Ashaba Scholastic, Cooper-Vince Christine, Maling Samuel, Satinsky Emily N, Baguma Charles, Akena Dickens, Nansera Denis, Bajunirwe Francis, Tsai Alexander C
Department of Psychiatry, Mbarara University Science and Technology, Mbarara, Uganda.
Départment de Psychiatrie, Universitié de Genève, Switzerland.
J Affect Disord Rep. 2021 Apr;4. doi: 10.1016/j.jadr.2021.100094. Epub 2021 Jan 23.
Childhood trauma is associated with mental health problems among adolescents living with HIV (ALHIV) in sub-Saharan Africa, but little is known about potential moderating factors.

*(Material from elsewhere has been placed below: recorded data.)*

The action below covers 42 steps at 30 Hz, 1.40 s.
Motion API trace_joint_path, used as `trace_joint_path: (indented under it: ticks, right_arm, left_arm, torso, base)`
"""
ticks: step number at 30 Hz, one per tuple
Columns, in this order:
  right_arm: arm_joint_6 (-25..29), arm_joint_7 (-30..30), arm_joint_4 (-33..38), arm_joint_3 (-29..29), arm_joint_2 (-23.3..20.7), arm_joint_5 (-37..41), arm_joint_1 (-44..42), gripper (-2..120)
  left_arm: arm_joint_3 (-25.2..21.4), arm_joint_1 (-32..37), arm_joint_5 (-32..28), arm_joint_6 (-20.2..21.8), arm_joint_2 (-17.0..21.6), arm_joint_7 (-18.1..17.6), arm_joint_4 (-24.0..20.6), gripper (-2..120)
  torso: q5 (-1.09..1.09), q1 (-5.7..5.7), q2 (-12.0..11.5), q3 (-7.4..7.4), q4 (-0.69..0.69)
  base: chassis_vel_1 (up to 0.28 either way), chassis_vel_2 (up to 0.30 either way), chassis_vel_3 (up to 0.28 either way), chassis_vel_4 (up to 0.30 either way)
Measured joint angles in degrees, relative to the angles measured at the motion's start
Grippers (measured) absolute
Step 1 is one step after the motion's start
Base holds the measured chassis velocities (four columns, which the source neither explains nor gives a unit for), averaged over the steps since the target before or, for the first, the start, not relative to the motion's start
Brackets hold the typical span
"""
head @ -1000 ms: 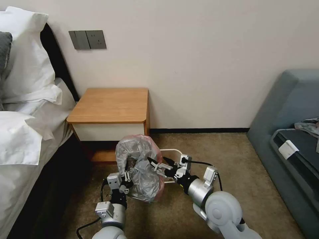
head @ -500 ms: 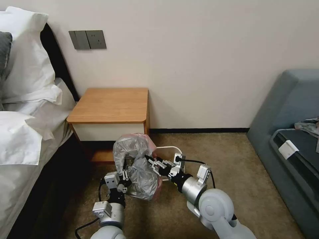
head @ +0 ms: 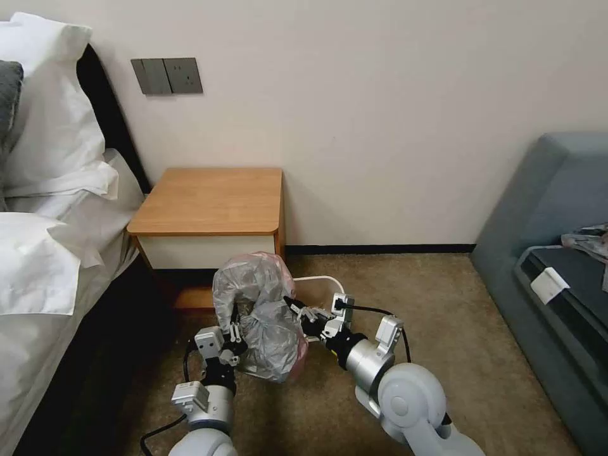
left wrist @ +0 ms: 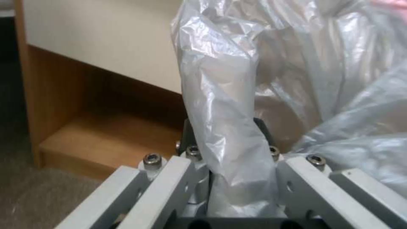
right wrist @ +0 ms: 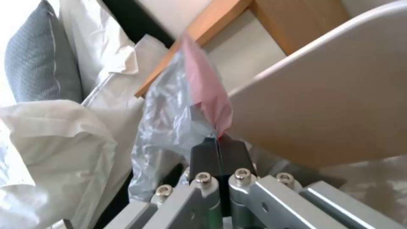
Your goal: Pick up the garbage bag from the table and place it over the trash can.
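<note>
The garbage bag, crinkly grey plastic with a pink rim, hangs bunched between my two grippers just above the carpet in front of the table. My left gripper is shut on a grey fold of the bag, which runs up between its fingers. My right gripper is shut on the pink rim, its black pads pressed together. The cream trash can stands right behind the bag, mostly covered; its wall is close beside the right gripper.
A bed with white pillows lies along the left. A grey sofa stands at the right. The wall with a switch panel is behind the table. Open carpet lies between the trash can and the sofa.
Both grippers have carried the bag a little to the left and towards the table. The right arm has come in closer behind it.
</note>
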Motion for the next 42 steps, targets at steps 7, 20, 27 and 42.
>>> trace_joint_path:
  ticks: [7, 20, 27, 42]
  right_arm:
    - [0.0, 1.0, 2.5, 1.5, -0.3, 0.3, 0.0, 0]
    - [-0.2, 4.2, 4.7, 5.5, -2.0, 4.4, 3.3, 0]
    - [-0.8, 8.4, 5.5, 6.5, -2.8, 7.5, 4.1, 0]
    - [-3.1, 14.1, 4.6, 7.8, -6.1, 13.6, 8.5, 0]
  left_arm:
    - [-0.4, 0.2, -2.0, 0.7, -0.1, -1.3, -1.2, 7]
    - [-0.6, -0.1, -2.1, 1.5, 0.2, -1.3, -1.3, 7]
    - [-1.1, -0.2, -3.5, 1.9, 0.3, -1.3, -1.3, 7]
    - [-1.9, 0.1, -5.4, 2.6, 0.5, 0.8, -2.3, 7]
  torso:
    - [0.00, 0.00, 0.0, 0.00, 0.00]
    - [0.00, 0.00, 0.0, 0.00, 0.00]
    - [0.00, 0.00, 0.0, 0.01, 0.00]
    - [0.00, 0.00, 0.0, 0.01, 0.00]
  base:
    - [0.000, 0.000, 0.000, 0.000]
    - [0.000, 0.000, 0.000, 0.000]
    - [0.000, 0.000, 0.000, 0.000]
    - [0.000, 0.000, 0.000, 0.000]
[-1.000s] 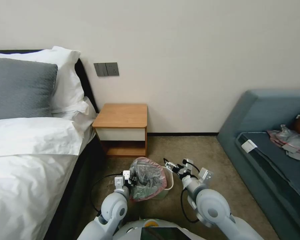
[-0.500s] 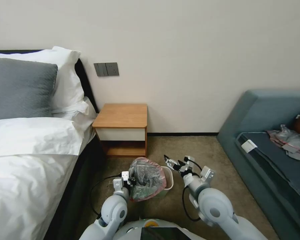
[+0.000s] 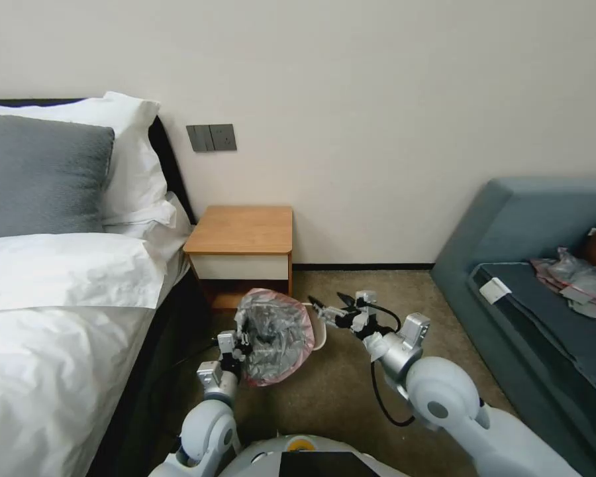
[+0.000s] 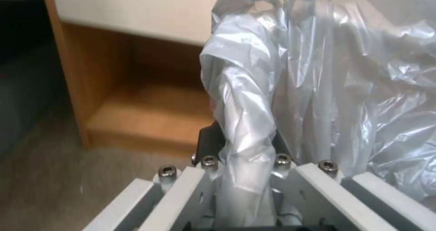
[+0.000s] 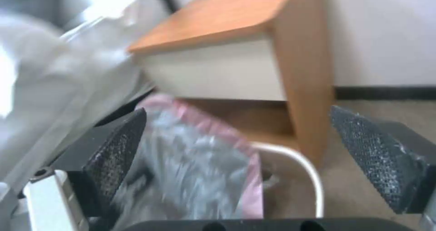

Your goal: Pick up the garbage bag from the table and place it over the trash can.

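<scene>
The garbage bag [image 3: 276,334], crinkly grey with a pink rim, hangs bunched low over the carpet in front of the table [image 3: 242,229]. My left gripper [image 3: 242,339] is shut on a fold of the bag [image 4: 245,122], and the plastic runs down between its fingers. The bag covers most of the trash can; a strip of the can's cream rim [image 3: 320,333] shows at the bag's right edge. My right gripper [image 3: 326,310] hovers open just right of that rim, with its black pads [image 5: 119,149] wide apart. Between them lie the bag [image 5: 200,163] and the can's rim [image 5: 310,176].
A bed with white linen [image 3: 59,298] fills the left side. A blue sofa [image 3: 536,278] on the right holds a heap of similar bags [image 3: 576,278]. Open carpet [image 3: 351,391] lies between them. The nightstand's low shelf [image 4: 145,115] is close behind the bag.
My left gripper has carried the bag away from me and to the left, toward the nightstand. The right gripper has swung left and forward to the bin's rim. The bag now hides more of the bin.
</scene>
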### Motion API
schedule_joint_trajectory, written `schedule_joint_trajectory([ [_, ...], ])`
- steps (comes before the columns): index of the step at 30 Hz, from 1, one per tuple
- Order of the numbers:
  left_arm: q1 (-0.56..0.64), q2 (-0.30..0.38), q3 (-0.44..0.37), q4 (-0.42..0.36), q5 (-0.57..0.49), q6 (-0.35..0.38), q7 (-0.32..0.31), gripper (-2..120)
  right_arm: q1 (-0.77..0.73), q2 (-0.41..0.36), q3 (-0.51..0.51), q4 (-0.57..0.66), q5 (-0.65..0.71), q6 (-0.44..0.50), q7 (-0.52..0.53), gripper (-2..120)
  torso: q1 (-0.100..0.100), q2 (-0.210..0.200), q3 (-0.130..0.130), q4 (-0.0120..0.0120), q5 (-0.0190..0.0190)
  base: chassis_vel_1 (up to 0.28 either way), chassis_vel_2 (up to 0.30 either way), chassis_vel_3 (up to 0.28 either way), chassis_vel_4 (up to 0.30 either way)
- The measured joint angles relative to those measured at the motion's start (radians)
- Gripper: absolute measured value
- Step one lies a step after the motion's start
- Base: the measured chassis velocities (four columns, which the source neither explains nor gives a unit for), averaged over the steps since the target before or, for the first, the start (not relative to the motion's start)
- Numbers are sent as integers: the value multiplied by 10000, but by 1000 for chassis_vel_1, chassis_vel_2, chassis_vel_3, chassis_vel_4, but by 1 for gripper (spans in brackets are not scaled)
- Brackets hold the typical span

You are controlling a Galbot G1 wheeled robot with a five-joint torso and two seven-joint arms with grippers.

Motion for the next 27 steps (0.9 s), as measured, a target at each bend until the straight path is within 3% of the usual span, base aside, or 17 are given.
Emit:
schedule_joint_trajectory([
  [3,168,-37,-140,-36,373,-675,209,4,191,-243,-307,16,-782,-194,-796,100,0,0,0,4,1,0,0,0,0],
  [13,389,10,-164,10,1162,-1543,667,4,285,-301,-1124,-3,-2323,-262,-875,100,0,0,0,1,1,0,0,0,0],
  [27,599,-193,-102,62,1830,-2255,635,4,474,616,-2013,-152,-887,-306,155,100,-1,0,-1,2,0,0,0,0,0],
])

We enrolled 224 ALHIV aged 13-17 years and collected information on childhood trauma, major depressive disorder, and suicidality. We used modified multivariable Poisson regression to estimate the association between the mental health outcome variables and childhood trauma, and to assess for effect modification by social support.
Major depressive disorder had a statistically significant association with emotional abuse (adjusted relative risk [ARR] 2.57; 95% CI 1.31-5.04; P=0.006) and physical abuse (ARR 2.16; 95% CI 1.19-3.89; P=0.01). The estimated association between any abuse and major depressive disorder was statistically significant among those with a low level of social support (ARR 4.30; 95% CI 1.64-11.25; P=0.003) but not among those with a high level of social support (ARR 1.30; 95% CI 0.57-2.98; P=0.52). Suicidality also had a statistically significant association with emotional abuse (ARR 2.03; 95% CI 1.05-3.920; P=0.03) and physical abuse (ARR 3.17; 95% CI 1.60-6.25.; P=0.001), but no differences by social support were noted.
Corporal punishment is used widely in schools and homes as a form of discipline in Uganda; this cultural practice could have biased reporting about physical abuse.
Childhood trauma is associated with poor mental health among ALHIV, but its effects may be moderated by social support. More research is needed to develop social support interventions for ALHIV with adverse childhood experiences for improved mental health outcomes.
在撒哈拉以南非洲地区,儿童期创伤与感染艾滋病毒的青少年(ALHIV)的心理健康问题有关,但对于潜在的调节因素知之甚少。
我们招募了224名年龄在13至17岁的ALHIV,并收集了有关儿童期创伤、重度抑郁症和自杀倾向的信息。我们使用改良的多变量泊松回归来估计心理健康结果变量与儿童期创伤之间的关联,并评估社会支持的效应修正作用。
重度抑郁症与情感虐待(调整后相对风险[ARR] 2.57;95%置信区间1.3 – 5.04;P = 0.006)和身体虐待(ARR 2.16;95%置信区间1.19 – 3.89;P = 0.01)有统计学显著关联。在社会支持水平低的人群中,任何形式的虐待与重度抑郁症之间的估计关联具有统计学显著性(ARR 4.30;95%置信区间1.64 – 11.25;P = 0.003),而在社会支持水平高的人群中则无统计学显著性(ARR 1.30;95%置信区间0.57 – 2.98;P = 0.52)。自杀倾向也与情感虐待(ARR 2.03;95%置信区间1.05 – 3.920;P = 0.03)和身体虐待(ARR 3.17;95%置信区间1.60 – 6.25;P = 0.001)有统计学显著关联,但未发现社会支持存在差异。
在乌干达,体罚在学校和家庭中被广泛用作一种纪律形式;这种文化习俗可能使关于身体虐待的报告产生偏差。
儿童期创伤与ALHIV的心理健康不佳有关,但其影响可能会受到社会支持的调节。需要开展更多研究,为有不良童年经历的ALHIV制定社会支持干预措施,以改善心理健康结果。